[Task instructions]
Write the full listing out again, keeping every line exactly as it is.

[Material provided]
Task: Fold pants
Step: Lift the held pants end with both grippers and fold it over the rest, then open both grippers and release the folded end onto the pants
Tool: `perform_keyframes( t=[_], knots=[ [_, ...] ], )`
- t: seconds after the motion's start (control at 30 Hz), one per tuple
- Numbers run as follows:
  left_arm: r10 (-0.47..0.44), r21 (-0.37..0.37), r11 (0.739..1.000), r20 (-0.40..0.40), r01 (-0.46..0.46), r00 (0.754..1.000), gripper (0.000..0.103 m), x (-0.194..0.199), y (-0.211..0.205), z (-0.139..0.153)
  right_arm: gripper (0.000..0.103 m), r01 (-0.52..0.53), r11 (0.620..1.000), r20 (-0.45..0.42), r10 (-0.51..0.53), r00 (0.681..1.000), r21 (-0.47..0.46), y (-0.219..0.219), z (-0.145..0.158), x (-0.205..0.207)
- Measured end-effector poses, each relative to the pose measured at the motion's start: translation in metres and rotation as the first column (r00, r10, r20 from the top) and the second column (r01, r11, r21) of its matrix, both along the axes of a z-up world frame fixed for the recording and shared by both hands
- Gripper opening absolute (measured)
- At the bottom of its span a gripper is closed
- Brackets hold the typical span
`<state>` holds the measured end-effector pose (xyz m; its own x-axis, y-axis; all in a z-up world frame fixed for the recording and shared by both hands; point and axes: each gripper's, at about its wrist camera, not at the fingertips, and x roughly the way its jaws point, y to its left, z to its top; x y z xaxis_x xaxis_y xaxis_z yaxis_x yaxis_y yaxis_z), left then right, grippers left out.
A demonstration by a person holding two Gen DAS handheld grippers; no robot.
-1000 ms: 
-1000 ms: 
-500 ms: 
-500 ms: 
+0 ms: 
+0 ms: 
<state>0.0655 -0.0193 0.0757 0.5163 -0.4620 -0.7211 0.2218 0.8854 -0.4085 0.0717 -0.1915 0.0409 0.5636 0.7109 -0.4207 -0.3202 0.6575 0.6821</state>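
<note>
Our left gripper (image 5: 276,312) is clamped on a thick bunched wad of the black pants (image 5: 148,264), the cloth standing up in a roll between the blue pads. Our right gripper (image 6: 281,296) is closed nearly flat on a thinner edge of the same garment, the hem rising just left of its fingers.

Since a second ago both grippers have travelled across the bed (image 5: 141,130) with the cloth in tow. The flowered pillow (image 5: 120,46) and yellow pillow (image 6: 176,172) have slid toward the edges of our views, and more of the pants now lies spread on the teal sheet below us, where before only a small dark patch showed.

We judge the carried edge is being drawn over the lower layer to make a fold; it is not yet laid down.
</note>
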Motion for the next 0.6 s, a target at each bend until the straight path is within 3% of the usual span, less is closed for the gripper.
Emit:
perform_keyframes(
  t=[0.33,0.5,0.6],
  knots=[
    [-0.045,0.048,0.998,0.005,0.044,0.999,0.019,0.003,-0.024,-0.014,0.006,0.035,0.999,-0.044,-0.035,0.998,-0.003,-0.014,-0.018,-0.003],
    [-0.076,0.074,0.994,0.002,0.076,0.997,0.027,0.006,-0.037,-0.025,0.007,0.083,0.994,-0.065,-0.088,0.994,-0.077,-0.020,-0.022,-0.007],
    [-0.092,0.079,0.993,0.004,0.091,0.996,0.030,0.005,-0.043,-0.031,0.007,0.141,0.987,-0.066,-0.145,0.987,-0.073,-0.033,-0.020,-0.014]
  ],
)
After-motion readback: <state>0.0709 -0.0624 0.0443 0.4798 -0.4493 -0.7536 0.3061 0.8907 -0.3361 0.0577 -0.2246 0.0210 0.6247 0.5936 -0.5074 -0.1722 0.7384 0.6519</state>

[Task solution]
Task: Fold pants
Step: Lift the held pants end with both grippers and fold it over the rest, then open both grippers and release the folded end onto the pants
Tool: `perform_keyframes( t=[_], knots=[ [_, ...] ], )`
- t: seconds after the motion's start (control at 30 Hz), one per tuple
- Numbers run as follows:
  left_arm: r10 (-0.47..0.44), r21 (-0.37..0.37), r11 (0.739..1.000), r20 (-0.40..0.40), r01 (-0.46..0.46), r00 (0.754..1.000), gripper (0.000..0.103 m), x (-0.194..0.199), y (-0.211..0.205), z (-0.139..0.153)
  right_arm: gripper (0.000..0.103 m), r01 (-0.52..0.53), r11 (0.620..1.000), r20 (-0.45..0.42), r10 (-0.51..0.53), r00 (0.681..1.000), r21 (-0.47..0.46), y (-0.219..0.219), z (-0.145..0.158), x (-0.205..0.207)
- Measured end-effector poses, each relative to the pose measured at the motion's start: translation in metres and rotation as the first column (r00, r10, r20 from the top) and the second column (r01, r11, r21) of its matrix, both along the axes of a z-up world frame fixed for the recording and shared by both hands
- Gripper opening absolute (measured)
- At the bottom of its span a gripper is closed
- Brackets hold the typical span
`<state>` holds the measured end-effector pose (xyz m; its own x-axis, y-axis; all in a z-up world frame fixed for the recording and shared by both hands; point and axes: each gripper's, at about its wrist camera, not at the fingertips, and x roughly the way its jaws point, y to its left, z to its top; x y z xaxis_x xaxis_y xaxis_z yaxis_x yaxis_y yaxis_z), left then right, grippers left out.
A demonstration by a person holding two Gen DAS handheld grippers; no robot.
-1000 ms: 
-1000 ms: 
-500 ms: 
-500 ms: 
+0 ms: 
+0 ms: 
<state>0.0655 -0.0193 0.0757 0.5163 -0.4620 -0.7211 0.2218 0.8854 -0.4085 0.0717 -0.1915 0.0409 0.5636 0.7109 -0.4207 -0.3202 0.6575 0.6821</state>
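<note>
Our left gripper (image 5: 276,312) is clamped on a thick bunched wad of the black pants (image 5: 148,264), the cloth standing up in a roll between the blue pads. Our right gripper (image 6: 281,296) is closed nearly flat on a thinner edge of the same garment, the hem rising just left of its fingers.

Since a second ago both grippers have travelled across the bed (image 5: 141,130) with the cloth in tow. The flowered pillow (image 5: 120,46) and yellow pillow (image 6: 176,172) have slid toward the edges of our views, and more of the pants now lies spread on the teal sheet below us, where before only a small dark patch showed.

We judge the carried edge is being drawn over the lower layer to make a fold; it is not yet laid down.
</note>
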Motion for the next 0.6 s, a target at each bend until the straight path is within 3% of the usual span, less is closed for the gripper.
Emit:
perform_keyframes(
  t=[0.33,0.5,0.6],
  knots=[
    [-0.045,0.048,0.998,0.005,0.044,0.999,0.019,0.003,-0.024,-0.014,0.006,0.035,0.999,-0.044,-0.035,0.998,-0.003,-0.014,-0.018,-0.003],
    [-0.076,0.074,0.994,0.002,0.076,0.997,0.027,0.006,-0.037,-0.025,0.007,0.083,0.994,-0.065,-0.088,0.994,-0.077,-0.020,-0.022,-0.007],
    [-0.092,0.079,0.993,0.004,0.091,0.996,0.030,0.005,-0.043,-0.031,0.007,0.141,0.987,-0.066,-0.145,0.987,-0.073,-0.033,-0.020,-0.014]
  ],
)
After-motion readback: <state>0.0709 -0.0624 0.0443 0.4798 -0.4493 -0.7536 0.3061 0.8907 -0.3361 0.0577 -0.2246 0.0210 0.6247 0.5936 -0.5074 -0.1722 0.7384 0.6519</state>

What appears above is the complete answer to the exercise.